9 reasons we loved the Chestnut Hill Eco Resort. And one we didn’t!

Created by Colin Clapp

Last Updated: October 19, 2017

We thoroughly enjoyed our stay at the Chestnut Hill Eco Resort near Hat Yai, Thailand and would happily visit again if we were in the area. (We tend to prefer exploring and trying new experiences before repeating even good ones).

Background: The reason for our trip

At the time we visited the resort, June 2017, a key focus in our life was ‘building our online business’. Work had become a time consuming priority (as part of rebuilding our lives as minimalists and digital nomads) and we needed a rest. Thus our trip objectives were quite simple.

  1. Find a relaxing place we could enjoy a relatively short break
  2. Complete our first ‘visa run’ from Malaysia to Thailand and back again. (We’d arrived in Malaysia in March and our first 90-day visa was due to expire shortly).

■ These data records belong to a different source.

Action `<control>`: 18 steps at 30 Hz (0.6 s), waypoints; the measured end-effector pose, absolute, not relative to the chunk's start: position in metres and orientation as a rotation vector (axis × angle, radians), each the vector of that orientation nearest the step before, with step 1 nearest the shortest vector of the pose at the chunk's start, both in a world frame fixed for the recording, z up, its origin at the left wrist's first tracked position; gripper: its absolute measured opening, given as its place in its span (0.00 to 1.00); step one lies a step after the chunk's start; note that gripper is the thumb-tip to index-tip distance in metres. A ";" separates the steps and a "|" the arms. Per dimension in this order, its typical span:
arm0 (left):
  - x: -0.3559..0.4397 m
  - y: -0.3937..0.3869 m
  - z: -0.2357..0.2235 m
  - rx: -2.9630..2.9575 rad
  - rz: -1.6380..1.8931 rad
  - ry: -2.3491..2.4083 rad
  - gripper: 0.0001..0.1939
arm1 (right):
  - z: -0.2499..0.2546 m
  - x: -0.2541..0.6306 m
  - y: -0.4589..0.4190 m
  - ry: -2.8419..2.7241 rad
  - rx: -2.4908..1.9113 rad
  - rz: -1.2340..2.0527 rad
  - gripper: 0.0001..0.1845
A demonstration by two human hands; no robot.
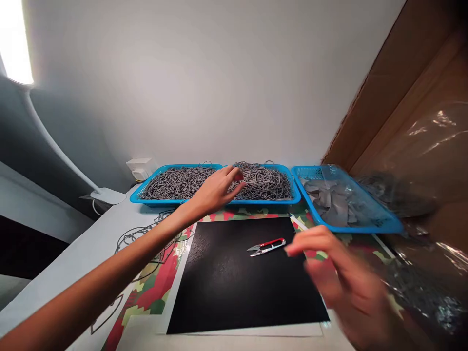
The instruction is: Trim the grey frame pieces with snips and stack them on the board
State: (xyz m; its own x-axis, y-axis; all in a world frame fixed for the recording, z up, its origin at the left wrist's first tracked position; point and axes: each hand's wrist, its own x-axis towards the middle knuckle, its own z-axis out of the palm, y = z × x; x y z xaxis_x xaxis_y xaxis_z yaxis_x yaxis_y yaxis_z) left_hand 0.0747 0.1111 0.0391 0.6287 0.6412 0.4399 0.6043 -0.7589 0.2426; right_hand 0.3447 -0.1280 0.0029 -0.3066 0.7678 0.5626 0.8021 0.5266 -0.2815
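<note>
My left hand [223, 186] is stretched over the middle blue basket [261, 201], which is heaped with thin grey cords [261, 180]. A gap shows between its thumb and fingers, and I see nothing held. Blurred by motion, my right hand [347, 282] hangs over the right edge of a black mat [226, 287]. Its fingers are bent but apart, with nothing visible between them. Thread snips [268, 247] with a red and silver handle lie on the mat, just left of my right fingertips, blades pointing left.
Another blue basket [146, 200] of grey cords stands at left, near a white lamp base [109, 196]. Loose cords [137, 236] lie below it. At right, a blue basket [373, 229] holds flat grey pieces [336, 204]. Cardboard [413, 97] and clear plastic [431, 287] border the right side.
</note>
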 end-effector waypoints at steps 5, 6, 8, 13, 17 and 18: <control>-0.048 0.040 0.038 2.637 0.580 1.361 0.15 | -0.032 0.340 -0.053 -2.502 -1.168 -0.120 0.15; -0.071 0.030 0.035 2.570 0.566 1.442 0.15 | -0.038 0.339 -0.046 -2.561 -1.159 -0.115 0.15; -0.102 0.019 0.030 2.461 0.562 1.577 0.16 | -0.047 0.336 -0.039 -2.613 -1.174 -0.033 0.11; -0.063 0.043 0.046 2.562 0.669 1.406 0.17 | -0.056 0.340 -0.044 -2.480 -1.290 0.264 0.04; 0.040 0.103 0.054 2.727 0.619 1.033 0.25 | -0.057 0.351 -0.050 -2.347 -1.388 0.350 0.03; 0.064 0.120 0.052 2.739 0.609 1.001 0.30 | -0.057 0.352 -0.051 -2.330 -1.411 0.360 0.03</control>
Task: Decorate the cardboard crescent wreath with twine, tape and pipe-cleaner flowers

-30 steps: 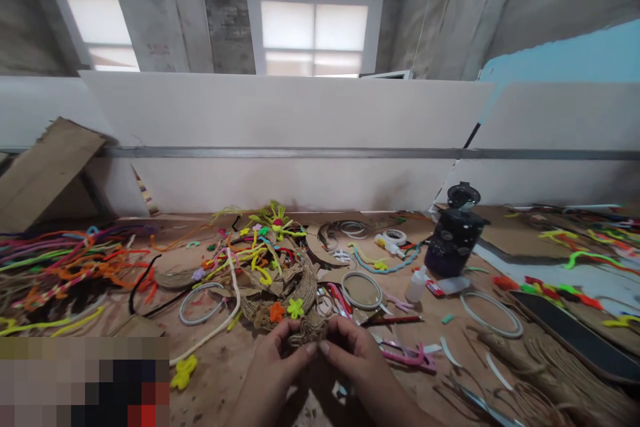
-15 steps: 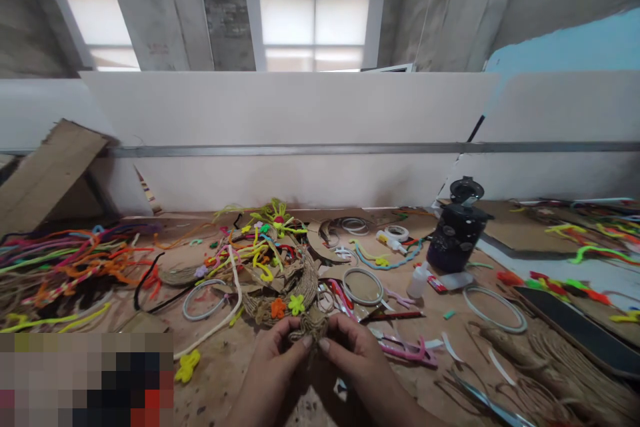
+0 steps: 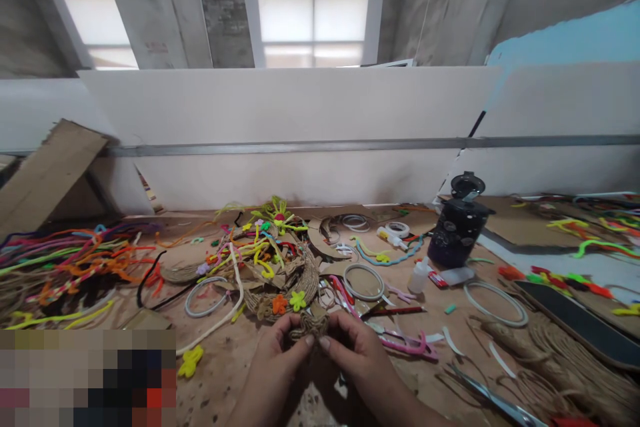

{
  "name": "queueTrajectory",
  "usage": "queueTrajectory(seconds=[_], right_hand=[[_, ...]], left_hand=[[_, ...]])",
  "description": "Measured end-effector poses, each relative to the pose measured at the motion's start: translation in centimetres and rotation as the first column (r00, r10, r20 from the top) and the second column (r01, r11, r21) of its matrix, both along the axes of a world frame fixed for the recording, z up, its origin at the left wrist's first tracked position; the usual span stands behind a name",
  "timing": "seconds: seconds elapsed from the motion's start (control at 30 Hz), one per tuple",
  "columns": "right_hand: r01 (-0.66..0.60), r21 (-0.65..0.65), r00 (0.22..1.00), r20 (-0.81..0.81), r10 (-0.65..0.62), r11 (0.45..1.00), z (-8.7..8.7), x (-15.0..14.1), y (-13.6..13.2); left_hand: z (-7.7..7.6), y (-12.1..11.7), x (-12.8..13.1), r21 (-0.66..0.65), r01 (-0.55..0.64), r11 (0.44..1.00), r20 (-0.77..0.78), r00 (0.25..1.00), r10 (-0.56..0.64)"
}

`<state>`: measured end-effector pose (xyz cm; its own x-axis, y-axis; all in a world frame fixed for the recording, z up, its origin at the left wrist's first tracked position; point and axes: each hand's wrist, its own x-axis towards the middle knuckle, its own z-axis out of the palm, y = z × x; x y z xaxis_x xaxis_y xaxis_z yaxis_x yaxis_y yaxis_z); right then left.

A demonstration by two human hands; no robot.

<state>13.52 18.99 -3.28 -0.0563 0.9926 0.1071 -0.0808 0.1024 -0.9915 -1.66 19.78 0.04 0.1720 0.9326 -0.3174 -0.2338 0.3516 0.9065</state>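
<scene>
Left hand (image 3: 276,355): thumb and fingers pinched on the twine bundle (image 3: 311,325).
Right hand (image 3: 356,352): pinches the bundle's other side.
Bundle: between both hands' fingertips, already looped; whether it is fastened, I cannot tell.
Yellow flower (image 3: 191,361): shaped, lying apart, unattached as far as shows.
Twine-wrapped ring (image 3: 307,275): just beyond the hands, wrapped along its visible side; orange flower (image 3: 279,304) and yellow-green flower (image 3: 298,300) at its near edge, attachment unclear.
</scene>
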Motion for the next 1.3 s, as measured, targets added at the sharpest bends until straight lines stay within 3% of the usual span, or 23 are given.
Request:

There were also the standard family requirements to fulfil; Elly is a vegetarian and Little Miss (then 3) needed the obligatory ‘things to do with kids’ list included. Consequently, Elly conducted some research and was very excited to discover:

  • An eco resort actually existed so close to where we were!
  • We could get from Penang to Thailand and onto Hat Yai overland in about four hours!
  • It was a very affordable short break!
  • We could enjoy vegetarian food (just like we had been doing in Penang)!
  • It was family friendly!

So here goes. Our nine reasons why we loved the Chestnut Hill Eco Resort. (We may interchange the terms ‘eco resort’, ‘eco lodge’ and ‘eco village’. People often use different search terms for the same thing and the differences in meaning can be subtle!).

1. The Chestnut Hill Eco Resort REALLY is an eco village!

We are not experts in ecotourism, or sustainability, but we are conscious consumers who maintain a pretty minimalist lifestyle and choose natural and organic products and services wherever possible. And through that lens we could only judge it as we saw it.

So the first reason we enjoyed our stay was because we could see the resort were working extremely hard at protecting the environment as best they could. In developing nations such as Thailand, where initial impressions of widespread litter and pollution can taint your travel experiences, this is so wonderful to witness.

The resort makes itself accountable to ecotourism on it’s website and in literature you can find around the property. For example, (with respect to English not being their first language!) when describing the ‘Chestnut Eco Concept’ (on their website) they clearly state:

“…we responsibly creating a place which care for natural resources and conserves the environment and improves the well-being of local communities by putting effort to make a difference. We care to minimize impact and support good cause of building more environmental awareness among the travellers.”

How can Chestnut Hill call themselves an ‘Eco Resort’?

They answer their own question of ‘How are we an Eco resort?‘ with a list of fourteen statements about how they can justifiably lay claim to such a title. You can read the list in full here but examples we saw included:

  • A commitment to recycling with large baskets showing the results of their efforts.
Chestnut Hill Eco Resort recycling efforts

  • Re-using rainwater whereer possible. There was something quite nice about ‘popping downstairs’; i.e. underneath the hut, to get your drinking water from the rainwater tank.
  • Building in harmony with nature. (“Many of our cottages are built from reused wood or from fallen trees. We leave large tropical trees untouched even though we build next to them.”)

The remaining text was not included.